By the way … the word “God” isn’t mentioned in the Articles of Confederation, either.

And because some people weren’t clear on the concept, the first 10 words of the First Amendment to the Constitution specifically state: “Congress shall make no law respecting an establishment of religion.”

If God isn’t an establishment of religion, I don’t know what is.

Furthermore, in the Treaty of Tripoli, ratified in 1797 in one of the Senate’s only unanimous votes, Article 11 famously states:

As the government of the United States of America is not in any sense founded on the Christian Religion,-as it has in itself no character of enmity against the laws, religion or tranquility of Musselmen,-and as the said States never have entered into any war or act of hostility against any Mehomitan nation, it is declared by the parties that no pretext arising from religious opinions shall ever produce an interruption of the harmony existing between the two countries.

In 1802, Thomas Jefferson wrote in a letter to the Danbury Baptist Association:

Believing with you that religion is a matter which lies solely between man & his god, that he owes account to none other for his faith or his worship, that the legitimate powers of government reach actions only, and not opinions, I contemplate with sovereign reverence that act of the whole American people which declared that their legislature should make no law respecting an establishment of religion, or prohibiting the free exercise thereof, thus building a wall of separation between church and state.

Note that Jefferson did not even capitalize the name of God in his letter. He, along with Benjamin Franklin and Thomas Paine were not Christian, although they were Deists … they believed in one Supreme Being, however, but rejected many elements of the Christian church. James Madison, primary author of the Constitution once wrote on Christianity:

What have been its fruits? More or less in all places, pride and indolence in the Clergy, ignorance and servility in the laity, in both, superstition, bigotry, and persecution.

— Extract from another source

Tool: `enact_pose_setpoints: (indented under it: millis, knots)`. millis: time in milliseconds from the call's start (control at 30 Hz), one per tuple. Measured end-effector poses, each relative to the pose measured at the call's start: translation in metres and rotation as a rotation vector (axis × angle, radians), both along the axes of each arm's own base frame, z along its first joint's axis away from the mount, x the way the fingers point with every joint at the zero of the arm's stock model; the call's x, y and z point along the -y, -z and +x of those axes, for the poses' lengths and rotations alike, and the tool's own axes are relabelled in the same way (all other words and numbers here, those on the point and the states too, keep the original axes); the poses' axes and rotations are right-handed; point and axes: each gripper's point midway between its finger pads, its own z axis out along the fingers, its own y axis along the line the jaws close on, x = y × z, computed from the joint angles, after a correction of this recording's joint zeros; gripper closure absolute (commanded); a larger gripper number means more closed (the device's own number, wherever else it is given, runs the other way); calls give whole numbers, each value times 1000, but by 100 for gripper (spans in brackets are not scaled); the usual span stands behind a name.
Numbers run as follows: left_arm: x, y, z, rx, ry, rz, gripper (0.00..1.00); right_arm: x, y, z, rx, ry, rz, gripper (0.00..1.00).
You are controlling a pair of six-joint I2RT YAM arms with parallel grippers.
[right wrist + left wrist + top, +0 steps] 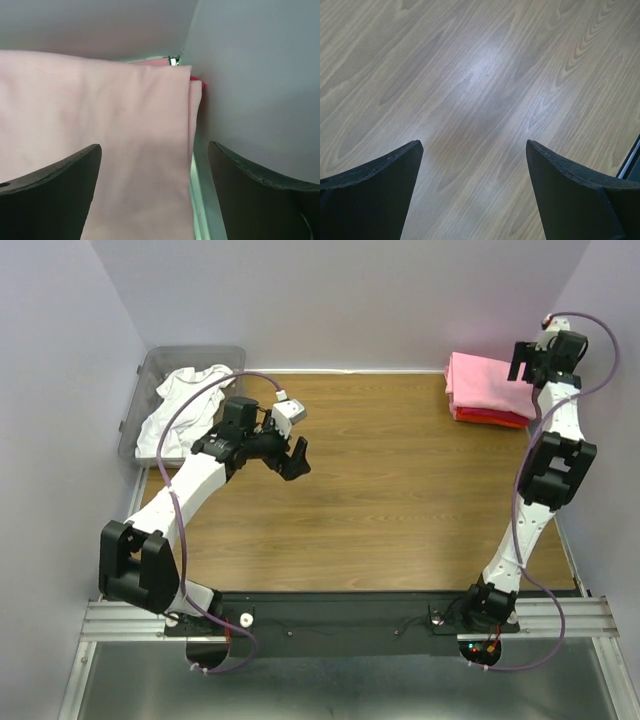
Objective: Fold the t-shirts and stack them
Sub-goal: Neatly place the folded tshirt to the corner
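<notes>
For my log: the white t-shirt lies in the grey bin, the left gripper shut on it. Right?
No: the left gripper is open over the table, holding nothing (left wrist view). The white t-shirt does lie in the grey bin.

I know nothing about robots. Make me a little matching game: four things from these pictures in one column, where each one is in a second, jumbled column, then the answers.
Things:
1. white shirt
2. pink shirt
3. left gripper
4. right gripper

Places:
A. open, over bare table
B. crumpled in the grey bin
C. open, over the edge of the stack, by the wall
D. folded, on top of the stack in the far right corner

Pairs: 1-B, 2-D, 3-A, 4-C.
</notes>
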Motion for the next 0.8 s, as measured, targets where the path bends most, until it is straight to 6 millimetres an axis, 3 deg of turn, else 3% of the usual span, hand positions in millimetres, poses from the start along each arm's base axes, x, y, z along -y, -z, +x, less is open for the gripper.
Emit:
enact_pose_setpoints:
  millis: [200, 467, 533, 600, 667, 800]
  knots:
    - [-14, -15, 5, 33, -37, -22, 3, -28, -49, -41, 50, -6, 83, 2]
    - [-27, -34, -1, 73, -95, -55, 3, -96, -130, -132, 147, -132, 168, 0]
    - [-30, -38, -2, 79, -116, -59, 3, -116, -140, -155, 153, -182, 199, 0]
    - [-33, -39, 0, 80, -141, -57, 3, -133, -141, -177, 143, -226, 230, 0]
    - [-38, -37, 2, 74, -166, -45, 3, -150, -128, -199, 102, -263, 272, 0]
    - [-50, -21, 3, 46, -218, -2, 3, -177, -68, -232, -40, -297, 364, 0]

For what it’s worth, I do believe in God, or rather that there is a higher power within all of us, Christian, Jew, Muslim, Buddhist alike … even in the fuckwit currently inhabiting the White House. I guess that makes me a Deist, like Jefferson, et al.

But God, in whatever form, has NO place in official government.  

On the bike, however, is a different story all together … when I’m on the bike, I’m constantly praying … if only to make it to the top of the next rise without my lungs exploding. And I wear my Madonna del Ghisallo … now without a rash, since I finally got a nickel-free chain.